Hard times are coming, predicts the world's largest automaker. Toyota - which captured the global sales crown from struggling General Motors during the first half of 2008 - has lowered its global sales forecast for the year, largely because it expects its first annual decline in the critical U.S. market in nearly two decades.
Last year, Toyota officials threw down the gauntlet when they predicted they would sell 9.85 million vehicles worldwide. At the time, most analysts responded by forecasting that would be enough to push the Japanese maker into the No. 1 slot. But no one counted on the slump in the U.S. and the general stagnation in many other developed markets, notably in Europe.
Now, says Toyota, it expects global sales to reach 9.5 million, this year, about 1 percent more than in 2007. But in the U.S. market, the company said in a brief statement, it will suffer its first sales decline in 17 years. When you combine the Toyota, Lexus, and Scion brands, volume is expected to total 2.44 million cars, trucks, and crossovers, compared with 2.62 million in 2007 - and the original, 2008 forecast of 2.64 million vehicles.

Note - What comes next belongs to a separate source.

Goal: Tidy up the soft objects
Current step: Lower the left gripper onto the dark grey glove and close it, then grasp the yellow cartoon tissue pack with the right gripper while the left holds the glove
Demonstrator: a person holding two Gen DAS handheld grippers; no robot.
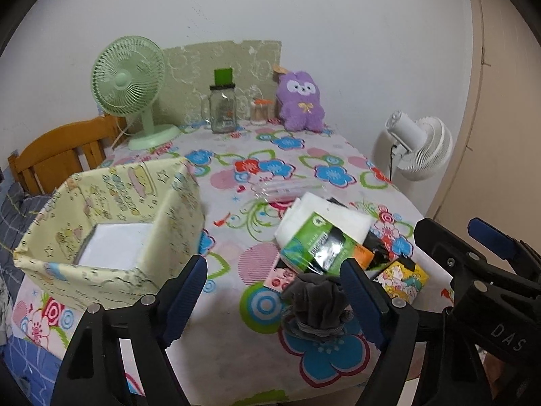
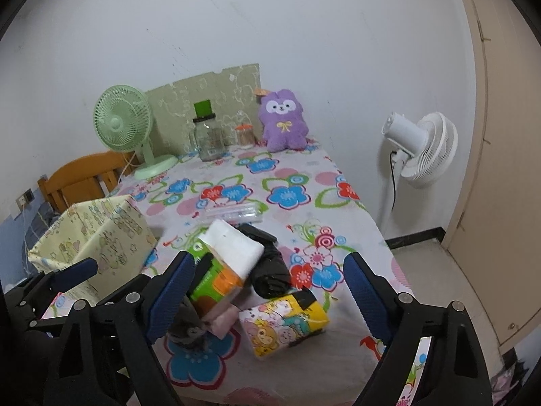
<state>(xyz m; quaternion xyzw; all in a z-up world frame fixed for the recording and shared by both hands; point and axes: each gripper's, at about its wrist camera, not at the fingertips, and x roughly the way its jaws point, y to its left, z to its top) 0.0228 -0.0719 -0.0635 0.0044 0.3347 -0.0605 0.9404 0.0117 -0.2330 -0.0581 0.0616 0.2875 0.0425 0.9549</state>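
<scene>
A pile of soft things lies at the near right of the flowered table. In it are a green tissue pack, a white pad, a yellow cartoon tissue pack, a black bag and a grey rolled sock bundle. My left gripper is open, and the sock bundle sits between its fingers, close to the right one. My right gripper is open over the green and yellow packs. A pale yellow fabric box stands at the left with white paper inside. A purple plush sits at the back.
A green desk fan, a glass jar with a green lid and a small orange-lidded jar stand at the back. A white floor fan is beside the table's right edge. A wooden chair is at the left.
</scene>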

Toyota's 6.8 percent sales slump in the U.S. so far this year is complicated by a variety of factors. There's no question it has been hurt by the sudden, sharp decline in the American light truck market. The Japanese maker has ordered a months-long shutdown of its new Tundra pickup plant in San Antonio, and will pull additional production of the full-size truck out of another factory in Indiana. It has delayed the launch of a new plant that was supposed to build the Highlander SUV - but it will add production, there, of the popular Prius hybrid.
In fact, many analysts believe Toyota could be doing better in the States if it had more hybrids and small cars to sell. There are long lines waiting for the Prius in most of the country, and dealers typically sell the hybrid vehicles the moment a shipment arrives from the factory.
The U.S. isn't the only place Toyota is struggling. It is projecting a very small downturn in the home Japanese market for 2008. On the other hand, such slowdowns have been offset by robust demand in key emerging markets, including China, where Toyota has steadily been pushing its way into the top tier of import nameplates.